Le parole di Mugnai vanno prese esattamente come sono, senza voler aggiungere o togliere nulla. Dunque non c’è, ad esempio, nessuna minaccia di azioni legali contro la “nuova” An, ma resta l’invito a desistere dall’uso del simbolo, anche per evitare alcune conseguenze spiacevoli: “Magari le sanzioni per le affissioni abusive vorrei evitare di pagarle come fondazione” chiarisce il presidente.
L’ostacolo maggiore al ritorno dell’emblema di An sulle schede, però, non verrà dalla Fondazione, ma dagli organi che dovranno ammettere gli emblemi. In base alle regole vigenti (e all’applicazione che finora è stata fatta), i simboli che sono stati rappresentati in Parlamento godono di una tutela particolare, soprattutto nell’interesse degli elettori che non dovrebbero essere confusi.
Tradotto in pratica, è quasi certo che gli uffici competenti non ammetteranno il contrassegno di Alleanza nazionale usato da Storace & co., perché la federazione non potrà (ovviamente) dimostrare di essere la stessa An presente alle Camere fino al 2008 e il tempo relativamente breve trascorso da allora potrebbe far credere agli elettori che le due formazioni coincidano.

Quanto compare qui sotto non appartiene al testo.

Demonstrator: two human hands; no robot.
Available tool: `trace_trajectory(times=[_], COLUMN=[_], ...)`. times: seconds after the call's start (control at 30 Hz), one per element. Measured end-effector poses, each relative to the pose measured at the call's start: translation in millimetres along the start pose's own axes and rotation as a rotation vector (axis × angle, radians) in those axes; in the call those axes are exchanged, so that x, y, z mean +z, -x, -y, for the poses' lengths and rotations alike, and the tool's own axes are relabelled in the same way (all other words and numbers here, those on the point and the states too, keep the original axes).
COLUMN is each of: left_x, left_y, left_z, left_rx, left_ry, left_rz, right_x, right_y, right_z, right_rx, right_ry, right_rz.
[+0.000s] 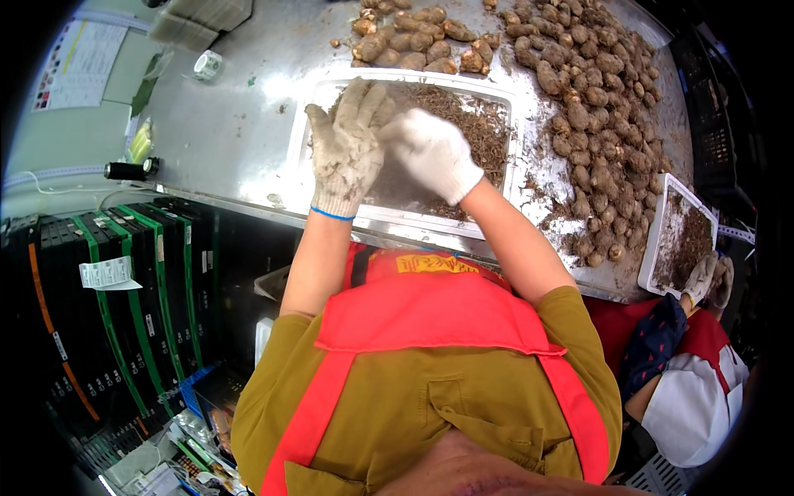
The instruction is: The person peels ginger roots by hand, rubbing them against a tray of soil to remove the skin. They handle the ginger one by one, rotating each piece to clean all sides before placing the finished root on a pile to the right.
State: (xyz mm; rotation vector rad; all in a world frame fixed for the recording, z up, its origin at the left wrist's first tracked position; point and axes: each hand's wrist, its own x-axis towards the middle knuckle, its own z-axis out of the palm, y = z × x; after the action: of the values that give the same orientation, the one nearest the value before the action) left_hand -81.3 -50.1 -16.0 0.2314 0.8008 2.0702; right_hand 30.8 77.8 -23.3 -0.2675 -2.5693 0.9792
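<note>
My left hand [349, 146], in a soiled knit glove with a blue cuff edge, is raised over a white plastic tray [516, 124]. Its palm faces up, dirt clings to it, and the thumb stands apart from the fingers. Close beside its fingers is my right hand [434, 152] in a cleaner white glove. Those fingers are curled and blurred, so whether they pinch anything is hidden. Brown fibrous skin scraps and soil [487, 133] cover much of the tray floor beneath both hands. Just beyond the tray's far rim lie small taro corms [409, 40].
A large heap of taro corms [598, 118] spreads over the metal table [205, 136] on the right. Farther right, a co-worker's gloved hands [707, 279] are at a second white tray [651, 248]. Stacked black crates [136, 297] stand lower left; a label roll [207, 64] lies upper left.
</note>
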Motion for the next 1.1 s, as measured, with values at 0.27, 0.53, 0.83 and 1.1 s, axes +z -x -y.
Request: trace_trajectory(times=[0.27, 0.53, 0.83, 1.1], left_x=[-2, -15, -25, -36], left_y=[17, 31, 44, 48], left_z=[-17, -18, -16, -26], left_rx=[0.139, 0.151, 0.199, 0.223], left_ry=[0.053, 0.075, -0.41, -0.827], left_rz=[-0.031, -0.013, -0.095, -0.16], right_x=[-56, -68, -74, -41], right_y=[8, 22, 57, 144], right_z=[-30, -66, -67, -78], right_rx=[0.425, 0.485, 0.61, 0.7], right_ry=[-0.543, -0.381, -0.145, -0.458], right_rz=[0.059, -0.109, -0.12, -0.273])
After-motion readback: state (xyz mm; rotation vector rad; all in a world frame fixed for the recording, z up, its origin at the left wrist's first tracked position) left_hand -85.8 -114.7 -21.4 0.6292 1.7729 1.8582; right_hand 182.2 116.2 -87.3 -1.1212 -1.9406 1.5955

Un esito simile, in realtà, i fondatori della federazione l’hanno messo in conto da subito. Nell’atto costitutivo, infatti, si legge che (in attesa di azioni da compiere perché il simbolo originale possa essere utilizzato) “la Federazione utilizzerà di volta in volta […] i simboli e gli emblemi che le saranno consentiti in riferimento alle legislazioni vigenti e precipuamente a quelle elettorali”.
Qualche modifica più o meno pesante dell’emblema (del testo, del colore), insomma, sarà necessaria. Su una cosa però non sembra esserci dubbio: una fiamma tricolore nel simbolo ci sarà.